Frontline Initiative: Making a Career in Direct Support
They are paid like fast-food workers, perform duties comparable to highly-trained health professionals, and are asked to coach and inspire people to take on active roles in their communities.
Frontline Initiative: Making a Career in Direct Support, published in September, explores what keeps direct support professionals (DSPs) working in the field and illuminates the shift from thinking about the work as a job to considering it a career.
FI editors Julie Kramme and Chet Tschetter see the issue as a call to action to DSPs to lift their voices about the low pay, low visibility, and low respect they endure. It features personal reflections from DSPs themselves, calls for professional credentials, and practical tips.
“This edition has about twice as many articles as usual, and that is because of the enthusiasm regarding the topic,” Tschetter said. “Authors include DSPs, self-advocates, family members of people who accept support, and professionals in the field.”
The issue provides DSPs with clear guidance on how to tell their story, Kramme said, and is a call to action to have their voices heard.
“We really hope that this issue is a helpful tool for DSPs that shares the career experiences, continued education, and training that DSPs are using to build a solid career foundation,” she said.

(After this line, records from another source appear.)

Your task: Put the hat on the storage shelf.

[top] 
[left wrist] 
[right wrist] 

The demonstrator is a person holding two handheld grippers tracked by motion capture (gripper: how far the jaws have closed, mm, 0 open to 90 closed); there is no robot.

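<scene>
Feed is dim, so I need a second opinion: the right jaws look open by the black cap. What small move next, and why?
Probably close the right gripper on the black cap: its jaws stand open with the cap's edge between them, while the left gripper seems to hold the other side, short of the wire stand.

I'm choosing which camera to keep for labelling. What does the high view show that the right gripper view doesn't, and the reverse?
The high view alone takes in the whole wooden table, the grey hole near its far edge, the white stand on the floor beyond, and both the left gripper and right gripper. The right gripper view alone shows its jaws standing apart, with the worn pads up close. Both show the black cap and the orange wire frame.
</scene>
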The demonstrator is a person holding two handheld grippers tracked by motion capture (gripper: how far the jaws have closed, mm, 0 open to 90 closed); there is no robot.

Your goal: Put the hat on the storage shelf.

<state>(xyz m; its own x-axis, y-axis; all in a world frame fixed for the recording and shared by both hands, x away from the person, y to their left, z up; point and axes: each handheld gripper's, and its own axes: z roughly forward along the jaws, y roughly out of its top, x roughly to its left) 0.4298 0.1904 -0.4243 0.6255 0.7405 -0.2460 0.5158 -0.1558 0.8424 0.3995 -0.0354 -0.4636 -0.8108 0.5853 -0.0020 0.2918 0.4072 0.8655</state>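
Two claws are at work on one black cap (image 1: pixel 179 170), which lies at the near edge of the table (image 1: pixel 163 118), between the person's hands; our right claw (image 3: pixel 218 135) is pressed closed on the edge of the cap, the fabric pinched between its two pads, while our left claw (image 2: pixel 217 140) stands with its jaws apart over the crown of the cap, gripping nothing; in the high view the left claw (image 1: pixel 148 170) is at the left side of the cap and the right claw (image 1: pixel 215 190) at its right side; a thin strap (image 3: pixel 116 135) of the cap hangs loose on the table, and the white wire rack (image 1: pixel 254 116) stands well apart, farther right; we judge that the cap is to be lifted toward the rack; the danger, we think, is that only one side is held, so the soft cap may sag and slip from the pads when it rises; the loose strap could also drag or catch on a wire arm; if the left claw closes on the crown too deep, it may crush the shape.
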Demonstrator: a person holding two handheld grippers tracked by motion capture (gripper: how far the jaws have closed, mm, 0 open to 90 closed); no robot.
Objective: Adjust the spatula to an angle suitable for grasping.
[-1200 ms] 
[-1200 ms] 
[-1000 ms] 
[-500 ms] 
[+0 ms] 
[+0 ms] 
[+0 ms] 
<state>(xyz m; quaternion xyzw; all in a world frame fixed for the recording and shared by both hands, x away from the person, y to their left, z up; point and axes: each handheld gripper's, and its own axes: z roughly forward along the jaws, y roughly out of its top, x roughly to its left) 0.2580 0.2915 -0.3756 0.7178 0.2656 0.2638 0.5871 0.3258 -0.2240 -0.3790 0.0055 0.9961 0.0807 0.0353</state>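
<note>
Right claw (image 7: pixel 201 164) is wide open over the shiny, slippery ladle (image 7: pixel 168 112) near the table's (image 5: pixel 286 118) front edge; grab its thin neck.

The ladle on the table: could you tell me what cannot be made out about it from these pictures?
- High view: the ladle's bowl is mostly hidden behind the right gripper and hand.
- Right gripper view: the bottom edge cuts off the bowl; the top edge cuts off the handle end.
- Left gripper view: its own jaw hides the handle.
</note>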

Among other authors in the issue, Skylar Smith shares why she got into the profession in South Dakota, and how she tries to educate as many people as she can about the rewards.
“I want others to see that my job is important. I want them to understand the rights of the people we support. I aim to gently broaden people’s perspectives,” she writes. “They don’t know what I know about people with disabilities: that when they receive high-quality support, so many things are possible.”
Another article, by Joseph M. Macbeth, president and chief executive officer of the National Alliance for Direct Support Professionals, explains the ongoing effort to establish a professional standard occupational code. The NADSP has an online petition via change.org calling for such a classification.
Macbeth also calls for more support for DSPs working through the pandemic.
“DSPs are tired, frustrated, and traumatized. Now, more than ever before, they need attention, support, and relief,” he writes. “If anything, COVID-19 has lifted the veil on a decades-long systemic failure to support the most important resource in the disability services sector—the director support workforce—that has been neglected for far too long.”